As part of a class in judging beer, I have volunteered to teach the class
about lambics and oud bruins. Of course, I have my own opinions on what to
emphasize on the history, style guidelines, etc. Not to mention what
commercial beers to have them taste and judge.
But, I would definitely appreciate any input or suggestions you have. I
wager there are few on this mailing list with no opinions on this matter.
For instance, I am seriously considering bringing a syrupy "lambic", such
as DeTroch or the like. Just as contrast to a more traditional Boon,
Cantillon, etc.
Also, given the variation among bottles, how should I approach sampling a
particular commercial example? If the Cantillon Gueuze isn't as "hard" as
I lead them to expect, is that a good or a bad thing? Should I open some
ahead of time to better describe a particular bottle?

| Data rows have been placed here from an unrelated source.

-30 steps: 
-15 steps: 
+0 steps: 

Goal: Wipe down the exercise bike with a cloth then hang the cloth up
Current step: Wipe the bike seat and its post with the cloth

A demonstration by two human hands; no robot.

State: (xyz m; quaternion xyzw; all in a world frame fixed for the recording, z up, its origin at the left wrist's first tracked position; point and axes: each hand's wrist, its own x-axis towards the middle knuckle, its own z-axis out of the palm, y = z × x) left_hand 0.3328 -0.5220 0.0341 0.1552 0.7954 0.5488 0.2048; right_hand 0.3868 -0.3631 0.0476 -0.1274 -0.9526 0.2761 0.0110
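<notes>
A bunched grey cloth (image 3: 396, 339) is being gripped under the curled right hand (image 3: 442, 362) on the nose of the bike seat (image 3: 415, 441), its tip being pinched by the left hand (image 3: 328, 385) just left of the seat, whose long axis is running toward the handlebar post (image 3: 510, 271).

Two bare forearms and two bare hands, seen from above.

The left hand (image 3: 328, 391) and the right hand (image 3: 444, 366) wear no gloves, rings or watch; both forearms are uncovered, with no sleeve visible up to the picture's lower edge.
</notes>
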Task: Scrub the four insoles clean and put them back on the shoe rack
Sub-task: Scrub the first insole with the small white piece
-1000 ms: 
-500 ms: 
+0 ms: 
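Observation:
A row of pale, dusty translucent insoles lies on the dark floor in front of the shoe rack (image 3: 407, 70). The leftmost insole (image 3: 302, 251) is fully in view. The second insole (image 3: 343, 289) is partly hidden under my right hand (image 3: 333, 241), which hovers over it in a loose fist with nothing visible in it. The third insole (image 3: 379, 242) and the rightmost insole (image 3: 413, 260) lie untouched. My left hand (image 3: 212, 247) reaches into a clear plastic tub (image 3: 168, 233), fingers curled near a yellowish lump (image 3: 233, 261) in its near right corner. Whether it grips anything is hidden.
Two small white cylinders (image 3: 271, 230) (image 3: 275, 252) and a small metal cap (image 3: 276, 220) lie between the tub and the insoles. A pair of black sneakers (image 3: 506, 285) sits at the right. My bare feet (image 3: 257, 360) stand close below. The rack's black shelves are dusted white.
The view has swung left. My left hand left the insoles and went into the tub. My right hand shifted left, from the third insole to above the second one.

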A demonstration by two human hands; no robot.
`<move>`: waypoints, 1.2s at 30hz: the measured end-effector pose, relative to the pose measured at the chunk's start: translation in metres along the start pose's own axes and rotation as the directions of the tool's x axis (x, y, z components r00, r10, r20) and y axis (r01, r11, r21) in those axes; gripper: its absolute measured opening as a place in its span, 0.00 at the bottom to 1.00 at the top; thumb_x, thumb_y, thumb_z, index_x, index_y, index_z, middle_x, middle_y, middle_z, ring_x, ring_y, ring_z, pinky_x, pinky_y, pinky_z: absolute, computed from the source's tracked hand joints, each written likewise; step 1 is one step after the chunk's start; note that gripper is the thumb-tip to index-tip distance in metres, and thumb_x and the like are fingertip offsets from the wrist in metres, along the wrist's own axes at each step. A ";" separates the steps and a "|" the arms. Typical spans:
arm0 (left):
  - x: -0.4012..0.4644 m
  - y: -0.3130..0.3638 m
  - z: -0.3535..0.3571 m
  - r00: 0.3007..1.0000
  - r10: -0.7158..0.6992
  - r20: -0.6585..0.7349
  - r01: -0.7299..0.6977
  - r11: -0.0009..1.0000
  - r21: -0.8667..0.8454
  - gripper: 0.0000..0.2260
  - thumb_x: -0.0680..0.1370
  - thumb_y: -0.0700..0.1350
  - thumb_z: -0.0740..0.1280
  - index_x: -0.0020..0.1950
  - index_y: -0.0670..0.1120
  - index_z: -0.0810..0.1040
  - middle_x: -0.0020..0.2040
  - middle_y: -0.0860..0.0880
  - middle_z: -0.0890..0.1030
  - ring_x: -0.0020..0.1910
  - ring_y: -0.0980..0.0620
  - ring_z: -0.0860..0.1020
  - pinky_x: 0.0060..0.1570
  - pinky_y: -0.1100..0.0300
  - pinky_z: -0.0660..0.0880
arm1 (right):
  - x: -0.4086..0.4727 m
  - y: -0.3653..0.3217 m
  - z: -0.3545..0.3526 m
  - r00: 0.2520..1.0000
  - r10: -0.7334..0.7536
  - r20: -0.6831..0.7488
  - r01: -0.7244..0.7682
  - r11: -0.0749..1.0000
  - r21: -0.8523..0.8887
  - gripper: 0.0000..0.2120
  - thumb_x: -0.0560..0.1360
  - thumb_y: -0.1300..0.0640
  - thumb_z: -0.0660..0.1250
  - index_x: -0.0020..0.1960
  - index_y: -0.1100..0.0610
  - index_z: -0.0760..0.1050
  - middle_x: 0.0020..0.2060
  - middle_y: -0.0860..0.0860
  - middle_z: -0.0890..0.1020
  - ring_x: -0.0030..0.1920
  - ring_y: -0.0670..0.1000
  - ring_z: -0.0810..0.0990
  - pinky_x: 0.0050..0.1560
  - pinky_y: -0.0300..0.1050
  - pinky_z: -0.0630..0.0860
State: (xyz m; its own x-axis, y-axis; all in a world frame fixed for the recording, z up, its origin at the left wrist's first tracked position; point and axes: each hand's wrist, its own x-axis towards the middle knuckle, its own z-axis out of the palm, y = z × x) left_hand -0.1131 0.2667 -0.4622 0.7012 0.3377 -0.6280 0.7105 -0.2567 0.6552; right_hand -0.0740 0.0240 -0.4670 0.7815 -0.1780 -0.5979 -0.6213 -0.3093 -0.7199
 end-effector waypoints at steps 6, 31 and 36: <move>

Thanks in advance for your help in this matter.
- --
John DeCarlo, Arlington, VA--My views are my own
Internet: jdecarlo at burp.org
Web: http://www.geocities.com/NapaValley/1113
------------------------------
From: Nathan_L_Kanous_Ii at ferris.edu
Date: Tue, 10 Mar 1998 08:05:20 -0500
Subject: Hops for pLambic
To all the Lambic brewers out there. I've got a problem with my boiling
tun. If I don't use a few (probably 3 or 4) ounces of whole hops in the
beers that I make, my runoff gets stuck and I hate trying to siphon hot
wort. I understand that "old" hops are used for pLambic. Do these provide
any recognizable bitterness or other flavor? I have a pound of hop pellets
that I would still like to be able to use, but if I can't supplement with
"filter" hops that don't impart flavor or bitterness, I'll have to get rid
of the pellets. No, I'm not making pLambic...yet. This is just posted
here because this is where "old" hops would be best understood. TIA
nathan in Frankenmuth, MI
------------------------------
From: Mike Sharp (Lambic Digest) <msharp>
Date: Tue, 10 Mar 1998 06:42:56 -0800 (PST)
Subject: Odd esters
This was sent to me instead of the list... -MDS
Something odd occured over this past weekend. Dont want to be explicit to
avoid embarrassing anyone (location/brewery). A brewer I met was
attempting to make a lambic style, and he brought out a sample for me to
try. It had the MOST amazing Tequila aroma!!! What I would like to know
is what could have possibly produced this ester? I've been around a lot
of lambicious attempts and I've never seen anthing like this. Anybody
ever seen anything similar?
- --
John Isenhour "unix is not your mother"
Brewmaster/National Judge
Library & Information Science isenhour at uiuc.edu
------------------------------
From: Spencer W Thomas <spencer at engin.umich.edu>
Date: Tue, 10 Mar 1998 10:53:10 -0500
Subject: Lambic Digest archives
I am keeping a web-searchable archive of the Lambic Digest. Issues
are added to the archive automatically as I read them. If I'm on
vacation or something, the archive may lag reality by a few days. My
archive begins in November, 1993.
The easiest path to the archive starts at <http://realbeer.com/spencer>.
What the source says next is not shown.